Las luces se apagan.
—Siempre hacen lo mismo: apagan, encienden, así una y otra vez. La idea es volverte loco. Y puede que lo estén consiguiendo —dice Hector.
No quiero que piense en cosas negativas. Pero en la oscuridad de esta celda de lata nada suena demasiado alegre.
—¿Te duele? —le pregunto—. La mano.
—Sí. No —responde.
Apoya la cabeza en mi hombro. Está ardiendo. Iba a contarle lo de mi piedra, pero ahora lo único que me viene a la cabeza es cómo escapar de este sitio. Hay que localizar al señor Lush. Hector necesita medicinas.

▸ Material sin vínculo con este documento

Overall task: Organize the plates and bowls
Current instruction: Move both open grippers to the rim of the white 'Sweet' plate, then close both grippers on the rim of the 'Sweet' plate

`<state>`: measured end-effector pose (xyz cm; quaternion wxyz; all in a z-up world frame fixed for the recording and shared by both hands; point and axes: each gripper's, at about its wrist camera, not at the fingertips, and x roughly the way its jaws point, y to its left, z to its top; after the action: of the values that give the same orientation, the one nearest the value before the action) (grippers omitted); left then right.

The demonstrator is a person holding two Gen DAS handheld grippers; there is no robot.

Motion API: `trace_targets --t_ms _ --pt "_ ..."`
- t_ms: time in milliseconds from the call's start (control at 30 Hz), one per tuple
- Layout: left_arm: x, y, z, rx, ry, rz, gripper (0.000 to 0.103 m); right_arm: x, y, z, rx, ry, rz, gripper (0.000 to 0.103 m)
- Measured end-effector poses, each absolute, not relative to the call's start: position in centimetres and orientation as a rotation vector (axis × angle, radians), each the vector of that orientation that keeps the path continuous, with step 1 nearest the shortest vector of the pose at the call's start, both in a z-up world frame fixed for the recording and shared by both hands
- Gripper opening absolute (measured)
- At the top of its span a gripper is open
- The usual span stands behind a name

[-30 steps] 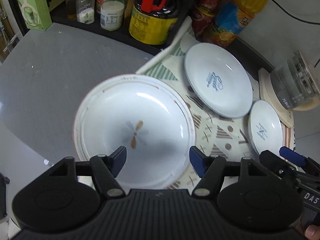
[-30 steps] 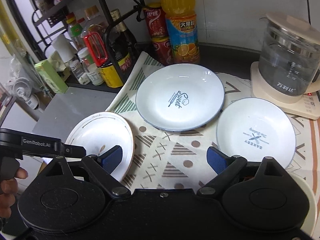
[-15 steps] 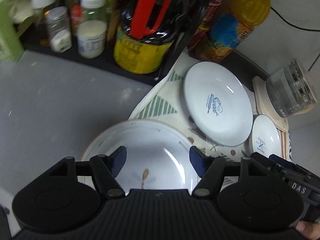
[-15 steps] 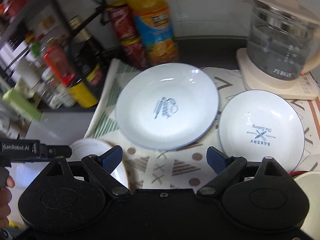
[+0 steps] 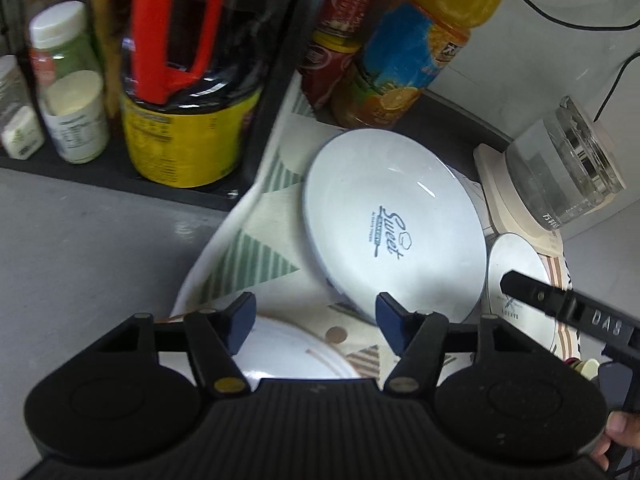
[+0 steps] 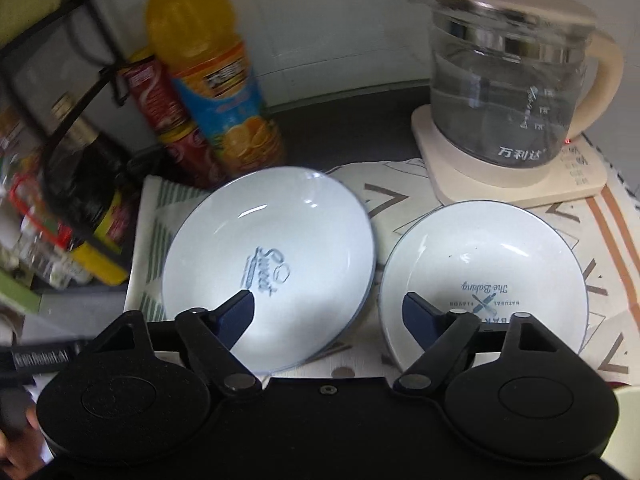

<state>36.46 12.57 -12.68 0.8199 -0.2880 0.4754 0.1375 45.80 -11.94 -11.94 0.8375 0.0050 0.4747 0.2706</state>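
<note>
A large white plate printed "Sweet" [image 5: 394,220] [image 6: 272,256] lies on the patterned cloth [image 5: 256,248]. A smaller "Bakery" plate [image 6: 484,268] [image 5: 516,268] lies to its right. A brown-rimmed white plate [image 5: 288,354] sits nearest, under my left gripper [image 5: 316,316]. That gripper is open above the brown-rimmed plate's far rim, its jaws closing slightly on nothing. My right gripper [image 6: 328,308] hovers over the gap between the two back plates. Its jaws are closing and its pads press on nothing. Its finger [image 5: 560,306] shows in the left wrist view.
A glass kettle [image 6: 508,92] on a cream base stands at the back right. An orange juice bottle [image 6: 208,80] and red cans [image 6: 160,92] stand behind the plates. A black rack [image 5: 192,188] with jars and a dark oil bottle [image 5: 188,80] is at the left. A cream bowl's rim [image 6: 628,420] shows at the near right.
Both grippers moved forward and down toward the back plates. The brown-rimmed plate slid under the left gripper's body. The right gripper's fingers came closer together and rolled.
</note>
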Motion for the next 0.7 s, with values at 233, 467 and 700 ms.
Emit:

Ojalá pudiera verle la cara. Lo único que oigo es esa serpiente de cascabel silbando en su pecho.
Las palabras enmascaran el ruido.
—Cuando te fuiste, sentí un vacío enorme —le digo—. No podía ir por ahí con semejante vacío en el corazón.
Hector no dice nada pero sé que me escucha. La única medicina de la que dispongo es la palabra.
—Este mundo sin sentido solo tiene sentido gracias a ti. Tú me diste botas especiales para que pudiera caminar por otros planetas. Sin ti, me siento perdido. No sé si tirar a la derecha o a la izquierda. No veo el mañana, solo kilómetros y kilómetros de ayeres. Ahora que te he encontrado ya no me importa lo que ocurra. Por eso he venido hasta aquí. Por ti. Porque te quiero. Porque eres mi mejor amigo. Mi hermano.
—Nunca debí salir a buscar aquella pelota —dice Hector con voz adormilada.
No se me ocurre que decir a eso. Ya solo veo el vacío entre sus palabras.
La voz de Hector se apaga. Se ha dormido. Lo único que se oye es la carraca de su rasposa respiración.